To be useful, information must be relevant and timely. The Internet makes information easy to access, but it can be a very difficult task to fully canvas the Internet to find all information that is relevant to a particular topic or range of topics. Also, with information being accumulated and changed so rapidly due to the Internet environment, even if extensive searching is performed in a manual procedure, then the time taken to search in this manner is quite likely to not be fully up to date.
There are a number of Internet search engines, such as “Yahoo™” for example which attempt to provide a user friendly search facility for information on the Internet or similar databases. However, these search engines try to cover a full range of topics from many disparate sources and are therefore not continually up to date. They also index on a frequency of only 4 to 12 weeks.
OBJECT OF THE INVENTIONIt is an object of the present invention to provide methods or apparatus for information retrieval and/or analysis and/or user information alerts which will at least go some way toward overcoming disadvantages of known apparatus and methods, or which will at least provide the public with a useful choice.
Throughout this specification, where there is a description with reference to the Internet, it should be appreciated that the invention is applicable also to databases, internal networks, intranets and the like.
SUMMARY OF THE INVENTIONIn one broad aspect the invention provides a method for automated search and retrieval of information available on a networked database, the method including the steps of
-
- providing search topic information,
- providing a target information resource location,
- spidering or dividing the target information resource location for further resource locations that are likely to lead to relevant information, and
- retrieving information from the target information resource location or from a relevant one of the further resource locations.
Preferably the network is the Internet.
Preferably the retrieved information is analysed.
Preferably an alert is provided to an entity as a result of the analysis.
In another broad aspect the invention provides an automated information search and retrieval system in which real time selection and retrieval of the information occurs.
Preferably the system includes provision for archiving the retrieved information in a readily accessible manner.
It is preferred that the information is searched and retrieved from the Internet.
In a further aspect the invention provides a method for automated searching and retrieval of information, performing real time selection and retrieval of the information.

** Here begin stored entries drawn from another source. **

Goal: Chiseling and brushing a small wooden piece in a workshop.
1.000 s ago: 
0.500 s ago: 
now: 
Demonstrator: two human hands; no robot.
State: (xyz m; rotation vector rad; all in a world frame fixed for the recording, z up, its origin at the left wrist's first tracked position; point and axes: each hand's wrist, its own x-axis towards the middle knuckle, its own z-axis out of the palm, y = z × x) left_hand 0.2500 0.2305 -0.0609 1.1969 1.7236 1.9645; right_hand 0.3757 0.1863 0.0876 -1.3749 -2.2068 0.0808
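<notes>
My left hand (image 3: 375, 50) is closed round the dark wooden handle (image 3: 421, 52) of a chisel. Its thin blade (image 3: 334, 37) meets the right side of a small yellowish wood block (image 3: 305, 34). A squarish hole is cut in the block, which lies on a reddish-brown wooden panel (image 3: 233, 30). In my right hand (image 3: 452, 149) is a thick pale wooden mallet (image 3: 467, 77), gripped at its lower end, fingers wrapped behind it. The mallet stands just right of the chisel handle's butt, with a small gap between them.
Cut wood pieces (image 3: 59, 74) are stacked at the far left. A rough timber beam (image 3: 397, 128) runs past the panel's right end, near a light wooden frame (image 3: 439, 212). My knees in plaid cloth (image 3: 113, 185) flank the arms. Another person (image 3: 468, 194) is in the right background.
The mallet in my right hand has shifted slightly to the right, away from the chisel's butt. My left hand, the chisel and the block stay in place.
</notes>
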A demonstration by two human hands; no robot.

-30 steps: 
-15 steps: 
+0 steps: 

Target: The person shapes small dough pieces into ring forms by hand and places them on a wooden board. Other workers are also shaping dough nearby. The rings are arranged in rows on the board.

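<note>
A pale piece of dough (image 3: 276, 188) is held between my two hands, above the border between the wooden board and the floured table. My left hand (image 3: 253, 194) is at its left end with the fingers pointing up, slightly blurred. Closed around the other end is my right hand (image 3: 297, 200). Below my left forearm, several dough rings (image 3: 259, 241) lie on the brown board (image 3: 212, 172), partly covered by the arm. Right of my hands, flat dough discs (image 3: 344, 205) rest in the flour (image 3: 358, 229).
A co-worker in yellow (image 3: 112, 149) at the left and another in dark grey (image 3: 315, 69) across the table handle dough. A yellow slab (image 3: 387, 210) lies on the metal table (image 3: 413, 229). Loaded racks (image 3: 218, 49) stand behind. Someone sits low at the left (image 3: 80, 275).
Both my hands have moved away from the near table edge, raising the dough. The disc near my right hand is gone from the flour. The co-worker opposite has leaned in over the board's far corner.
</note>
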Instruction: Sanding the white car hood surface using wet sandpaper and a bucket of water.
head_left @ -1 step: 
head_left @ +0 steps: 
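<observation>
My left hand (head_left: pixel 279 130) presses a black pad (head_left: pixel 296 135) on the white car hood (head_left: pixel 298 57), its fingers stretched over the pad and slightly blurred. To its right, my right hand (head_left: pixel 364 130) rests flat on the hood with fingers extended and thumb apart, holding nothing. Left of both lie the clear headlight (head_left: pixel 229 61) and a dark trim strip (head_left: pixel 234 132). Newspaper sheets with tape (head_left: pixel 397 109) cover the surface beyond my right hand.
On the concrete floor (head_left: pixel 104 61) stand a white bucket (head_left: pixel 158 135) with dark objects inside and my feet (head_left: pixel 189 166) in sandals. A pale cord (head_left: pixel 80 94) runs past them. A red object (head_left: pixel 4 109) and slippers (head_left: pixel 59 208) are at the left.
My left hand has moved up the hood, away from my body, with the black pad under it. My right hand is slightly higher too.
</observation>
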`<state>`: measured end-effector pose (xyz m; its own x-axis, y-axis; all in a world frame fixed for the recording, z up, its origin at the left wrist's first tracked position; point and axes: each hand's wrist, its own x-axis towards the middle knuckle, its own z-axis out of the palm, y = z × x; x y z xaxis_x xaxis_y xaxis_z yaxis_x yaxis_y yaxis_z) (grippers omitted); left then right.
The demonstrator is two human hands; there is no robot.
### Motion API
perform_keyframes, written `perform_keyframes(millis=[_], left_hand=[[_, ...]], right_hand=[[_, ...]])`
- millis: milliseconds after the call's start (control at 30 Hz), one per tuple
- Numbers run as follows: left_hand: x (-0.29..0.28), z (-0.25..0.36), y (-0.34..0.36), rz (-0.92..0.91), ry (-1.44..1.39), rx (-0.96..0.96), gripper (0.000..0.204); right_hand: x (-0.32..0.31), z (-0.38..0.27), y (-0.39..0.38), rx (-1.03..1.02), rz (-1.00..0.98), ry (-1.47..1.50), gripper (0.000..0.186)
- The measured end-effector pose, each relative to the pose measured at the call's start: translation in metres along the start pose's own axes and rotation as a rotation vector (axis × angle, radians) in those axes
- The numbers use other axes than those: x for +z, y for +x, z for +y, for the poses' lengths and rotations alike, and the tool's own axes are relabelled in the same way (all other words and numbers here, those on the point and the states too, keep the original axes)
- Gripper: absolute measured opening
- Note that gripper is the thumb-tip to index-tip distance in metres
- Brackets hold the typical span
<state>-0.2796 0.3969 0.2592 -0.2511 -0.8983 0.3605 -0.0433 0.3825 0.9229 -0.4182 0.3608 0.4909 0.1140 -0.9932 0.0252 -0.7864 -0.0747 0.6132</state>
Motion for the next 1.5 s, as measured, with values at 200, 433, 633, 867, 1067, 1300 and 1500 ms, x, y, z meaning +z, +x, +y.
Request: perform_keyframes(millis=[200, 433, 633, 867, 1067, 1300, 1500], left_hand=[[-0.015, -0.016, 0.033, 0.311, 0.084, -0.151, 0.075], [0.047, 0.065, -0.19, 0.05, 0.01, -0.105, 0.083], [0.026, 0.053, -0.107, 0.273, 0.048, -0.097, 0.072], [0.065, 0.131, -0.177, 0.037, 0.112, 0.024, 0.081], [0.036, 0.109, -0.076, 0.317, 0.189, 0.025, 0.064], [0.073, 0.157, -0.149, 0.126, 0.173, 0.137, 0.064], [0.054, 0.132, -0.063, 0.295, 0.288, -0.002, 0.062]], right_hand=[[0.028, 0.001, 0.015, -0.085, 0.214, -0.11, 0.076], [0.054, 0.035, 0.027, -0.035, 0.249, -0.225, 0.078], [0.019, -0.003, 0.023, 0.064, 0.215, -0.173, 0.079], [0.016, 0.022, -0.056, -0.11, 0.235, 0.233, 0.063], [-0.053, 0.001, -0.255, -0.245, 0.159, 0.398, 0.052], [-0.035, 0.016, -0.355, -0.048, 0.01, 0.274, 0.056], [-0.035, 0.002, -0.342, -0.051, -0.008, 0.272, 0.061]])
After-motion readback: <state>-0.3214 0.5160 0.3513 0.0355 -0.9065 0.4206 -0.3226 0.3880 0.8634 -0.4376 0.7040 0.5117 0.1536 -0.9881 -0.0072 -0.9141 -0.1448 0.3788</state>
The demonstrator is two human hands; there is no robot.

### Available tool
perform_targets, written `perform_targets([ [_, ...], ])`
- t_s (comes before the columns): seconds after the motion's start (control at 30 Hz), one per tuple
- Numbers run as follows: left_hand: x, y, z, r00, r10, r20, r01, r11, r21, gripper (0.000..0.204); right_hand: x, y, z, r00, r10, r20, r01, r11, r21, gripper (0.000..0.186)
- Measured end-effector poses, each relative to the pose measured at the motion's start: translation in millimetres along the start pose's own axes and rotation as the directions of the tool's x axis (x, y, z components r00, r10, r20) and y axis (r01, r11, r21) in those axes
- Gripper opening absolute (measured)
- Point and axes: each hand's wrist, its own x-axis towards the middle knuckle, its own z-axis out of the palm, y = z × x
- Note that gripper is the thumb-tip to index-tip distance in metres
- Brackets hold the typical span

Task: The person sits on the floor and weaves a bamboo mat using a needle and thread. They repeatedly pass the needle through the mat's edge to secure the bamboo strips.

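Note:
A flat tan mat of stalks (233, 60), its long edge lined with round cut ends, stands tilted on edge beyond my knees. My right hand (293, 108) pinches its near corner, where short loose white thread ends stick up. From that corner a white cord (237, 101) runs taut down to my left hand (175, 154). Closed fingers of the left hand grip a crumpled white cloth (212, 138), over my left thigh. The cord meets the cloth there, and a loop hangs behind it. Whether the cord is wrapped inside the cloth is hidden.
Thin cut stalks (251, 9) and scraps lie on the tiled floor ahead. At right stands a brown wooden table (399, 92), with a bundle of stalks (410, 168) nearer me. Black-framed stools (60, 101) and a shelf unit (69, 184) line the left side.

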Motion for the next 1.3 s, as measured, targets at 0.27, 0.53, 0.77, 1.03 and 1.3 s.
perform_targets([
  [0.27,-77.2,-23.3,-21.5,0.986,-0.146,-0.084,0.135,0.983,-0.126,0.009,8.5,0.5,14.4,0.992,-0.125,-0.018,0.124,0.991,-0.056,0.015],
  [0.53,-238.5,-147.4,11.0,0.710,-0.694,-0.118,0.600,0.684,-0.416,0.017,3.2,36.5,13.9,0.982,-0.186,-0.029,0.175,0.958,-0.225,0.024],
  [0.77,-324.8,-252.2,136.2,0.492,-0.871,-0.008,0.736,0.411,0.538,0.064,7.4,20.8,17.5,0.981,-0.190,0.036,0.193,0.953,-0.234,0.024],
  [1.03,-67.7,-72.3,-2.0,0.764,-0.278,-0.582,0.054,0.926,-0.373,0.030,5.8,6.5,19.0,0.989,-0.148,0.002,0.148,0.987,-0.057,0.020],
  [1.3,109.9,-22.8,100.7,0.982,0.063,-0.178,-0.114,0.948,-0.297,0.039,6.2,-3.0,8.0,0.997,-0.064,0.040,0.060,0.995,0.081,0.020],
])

Preferably the information is archived for subsequent analysis.
The method preferably includes the step of establishing one or more target resource locations from which information is to be searched and retrieved.
Furthermore, the target location preferably includes a URL which is spidered by the system to identify underlying links.
Preferably the spidering step is performed in a plurality of passes, each pass being targeted toward certain links, and each pass ignoring links that are unlikely to be relevant.
Preferably the method includes the step of retrieving information from links that appear relevant.
Preferably the method includes the step of assigning or attaching metadata to each item of information to create a database record.
Preferably the database records are archived.
Preferably retrieved information which is not in a textual format is converted to an editable raw-text data type.
Preferably data can be provided from other sources, for example hard copies which may be converted to text using optical character recognition processors, or from an audio format using speech recognition applications.
Preferably the method includes the step of analysing text retrieved by the method against predetermined rules. The predetermined rules may include a literal string (key word) matches, regular expression matches, string patterns or occurrences of text, or other linguistically defined criteria. The predetermined rules may additionally involve other text analysis technology to recognise desired matches. The rules may be used to implement a criterion against which retrieved items of information are compared to determine their relevance to various topics and therefore the manner in which the information should be indexed, or possibly discarded.
Preferably the method includes the step of discarding or stripping all extraneous information from the information that is retrieved. Such extraneous information may include HTML tags, images and the like.
Preferably relevant information which is the subject of a new record created for immediate analysis or for archiving is stored with associated metadata (for example source URL, data retrieved, string length, HTML headers and the like). Furthermore, preferably each record is a distinct and unique item in the database or archive and is assigned a unique identifier.
The unique identifier may be a thirty two character UUID (universally unique identifier).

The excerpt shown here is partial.